> _What this task involves_: Please take the lines from the one holding "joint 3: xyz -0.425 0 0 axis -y" through the one holding "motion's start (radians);" in the data below and copy them exactly.

=== Section Start ===

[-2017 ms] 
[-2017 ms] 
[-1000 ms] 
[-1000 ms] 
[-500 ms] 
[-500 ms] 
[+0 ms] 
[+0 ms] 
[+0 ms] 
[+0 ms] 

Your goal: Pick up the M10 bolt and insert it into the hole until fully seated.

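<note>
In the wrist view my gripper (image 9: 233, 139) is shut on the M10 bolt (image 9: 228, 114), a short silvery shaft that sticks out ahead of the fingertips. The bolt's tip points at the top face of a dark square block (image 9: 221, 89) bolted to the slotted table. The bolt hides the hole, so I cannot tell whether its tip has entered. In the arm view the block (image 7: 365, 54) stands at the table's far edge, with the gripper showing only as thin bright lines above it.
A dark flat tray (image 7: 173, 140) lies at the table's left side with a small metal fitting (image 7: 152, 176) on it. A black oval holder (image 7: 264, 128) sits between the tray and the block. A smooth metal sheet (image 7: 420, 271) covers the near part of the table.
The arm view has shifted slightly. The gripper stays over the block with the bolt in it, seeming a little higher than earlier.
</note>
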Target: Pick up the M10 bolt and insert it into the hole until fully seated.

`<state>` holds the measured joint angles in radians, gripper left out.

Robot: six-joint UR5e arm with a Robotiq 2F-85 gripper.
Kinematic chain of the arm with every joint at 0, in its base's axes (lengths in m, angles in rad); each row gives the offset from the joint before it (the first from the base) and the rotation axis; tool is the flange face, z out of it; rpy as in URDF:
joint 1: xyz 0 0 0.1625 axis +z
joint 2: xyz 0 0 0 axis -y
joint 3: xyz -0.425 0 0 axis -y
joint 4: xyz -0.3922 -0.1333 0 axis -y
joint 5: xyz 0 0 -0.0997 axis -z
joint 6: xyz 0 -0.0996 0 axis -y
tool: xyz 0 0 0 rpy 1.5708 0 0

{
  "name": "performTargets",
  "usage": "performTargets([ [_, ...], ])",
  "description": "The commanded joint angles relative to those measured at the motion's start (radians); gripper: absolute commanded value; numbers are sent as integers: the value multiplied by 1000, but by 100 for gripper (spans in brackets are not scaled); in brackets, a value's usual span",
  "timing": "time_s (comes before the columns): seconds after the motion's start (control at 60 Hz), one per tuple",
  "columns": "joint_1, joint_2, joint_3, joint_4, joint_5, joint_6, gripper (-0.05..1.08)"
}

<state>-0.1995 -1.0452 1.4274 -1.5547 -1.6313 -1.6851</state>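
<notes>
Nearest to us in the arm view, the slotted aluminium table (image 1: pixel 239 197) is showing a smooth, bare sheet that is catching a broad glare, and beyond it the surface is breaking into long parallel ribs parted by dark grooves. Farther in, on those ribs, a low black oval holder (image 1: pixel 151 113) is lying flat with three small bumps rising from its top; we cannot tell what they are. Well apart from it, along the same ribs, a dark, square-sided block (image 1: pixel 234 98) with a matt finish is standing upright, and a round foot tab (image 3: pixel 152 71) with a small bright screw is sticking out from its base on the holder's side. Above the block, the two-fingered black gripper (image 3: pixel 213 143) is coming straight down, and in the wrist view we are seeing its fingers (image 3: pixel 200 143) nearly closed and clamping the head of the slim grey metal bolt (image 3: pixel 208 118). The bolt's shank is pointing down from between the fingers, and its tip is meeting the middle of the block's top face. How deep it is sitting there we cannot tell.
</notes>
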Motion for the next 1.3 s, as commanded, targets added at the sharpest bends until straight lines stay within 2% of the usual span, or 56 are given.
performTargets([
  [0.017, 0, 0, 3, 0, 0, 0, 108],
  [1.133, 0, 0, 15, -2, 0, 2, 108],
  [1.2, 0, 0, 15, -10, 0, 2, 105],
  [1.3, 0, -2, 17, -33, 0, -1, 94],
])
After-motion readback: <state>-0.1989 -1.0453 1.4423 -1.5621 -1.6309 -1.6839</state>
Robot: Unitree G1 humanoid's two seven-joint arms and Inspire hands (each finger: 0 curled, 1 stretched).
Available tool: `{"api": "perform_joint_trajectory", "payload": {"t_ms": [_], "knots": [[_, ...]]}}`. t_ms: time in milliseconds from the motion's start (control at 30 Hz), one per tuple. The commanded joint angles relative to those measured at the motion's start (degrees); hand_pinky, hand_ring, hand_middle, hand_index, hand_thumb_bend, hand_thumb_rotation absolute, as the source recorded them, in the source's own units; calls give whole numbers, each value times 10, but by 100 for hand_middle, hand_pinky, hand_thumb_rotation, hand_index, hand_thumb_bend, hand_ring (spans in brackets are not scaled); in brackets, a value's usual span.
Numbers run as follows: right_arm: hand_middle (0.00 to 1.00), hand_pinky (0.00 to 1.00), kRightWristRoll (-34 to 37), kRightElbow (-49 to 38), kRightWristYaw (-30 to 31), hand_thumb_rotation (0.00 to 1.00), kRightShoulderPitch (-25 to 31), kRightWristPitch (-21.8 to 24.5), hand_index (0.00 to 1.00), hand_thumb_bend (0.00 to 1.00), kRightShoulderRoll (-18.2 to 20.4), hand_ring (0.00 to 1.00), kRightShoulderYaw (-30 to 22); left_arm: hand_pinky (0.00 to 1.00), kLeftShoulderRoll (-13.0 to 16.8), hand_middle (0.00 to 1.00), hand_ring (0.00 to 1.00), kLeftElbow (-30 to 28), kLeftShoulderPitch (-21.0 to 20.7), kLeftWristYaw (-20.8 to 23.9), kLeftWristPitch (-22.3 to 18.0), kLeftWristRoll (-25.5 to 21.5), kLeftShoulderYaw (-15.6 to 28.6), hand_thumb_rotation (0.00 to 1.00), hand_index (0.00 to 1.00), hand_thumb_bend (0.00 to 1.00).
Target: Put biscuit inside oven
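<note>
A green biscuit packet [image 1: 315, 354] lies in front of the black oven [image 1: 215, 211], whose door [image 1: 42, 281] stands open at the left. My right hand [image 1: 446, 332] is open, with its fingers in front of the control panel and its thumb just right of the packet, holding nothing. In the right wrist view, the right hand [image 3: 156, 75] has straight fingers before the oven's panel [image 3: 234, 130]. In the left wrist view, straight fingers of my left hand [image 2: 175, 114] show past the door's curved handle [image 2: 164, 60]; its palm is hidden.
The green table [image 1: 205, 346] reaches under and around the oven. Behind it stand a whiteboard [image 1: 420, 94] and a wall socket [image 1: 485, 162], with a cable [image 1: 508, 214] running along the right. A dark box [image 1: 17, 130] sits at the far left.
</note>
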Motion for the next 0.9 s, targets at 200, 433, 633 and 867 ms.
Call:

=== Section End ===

> _Solution to the problem_:
joint 3: xyz -0.425 0 0 axis -y
joint 4: xyz -0.3922 -0.1333 0 axis -y
joint 5: xyz 0 0 -0.0997 axis -z
joint 6: xyz 0 -0.0996 0 axis -y
tool: xyz 0 0 0 rpy 1.5708 0 0

{
  "name": "performTargets",
  "usage": "performTargets([ [_, ...], ])",
  "description": "The commanded joint angles relative to those measured at the motion's start (radians); gripper: absolute commanded value; numbers are sent as integers: the value multiplied by 1000, but by 100 for gripper (spans in brackets are not scaled); in brackets, a value's usual span",

The answer given here is complete.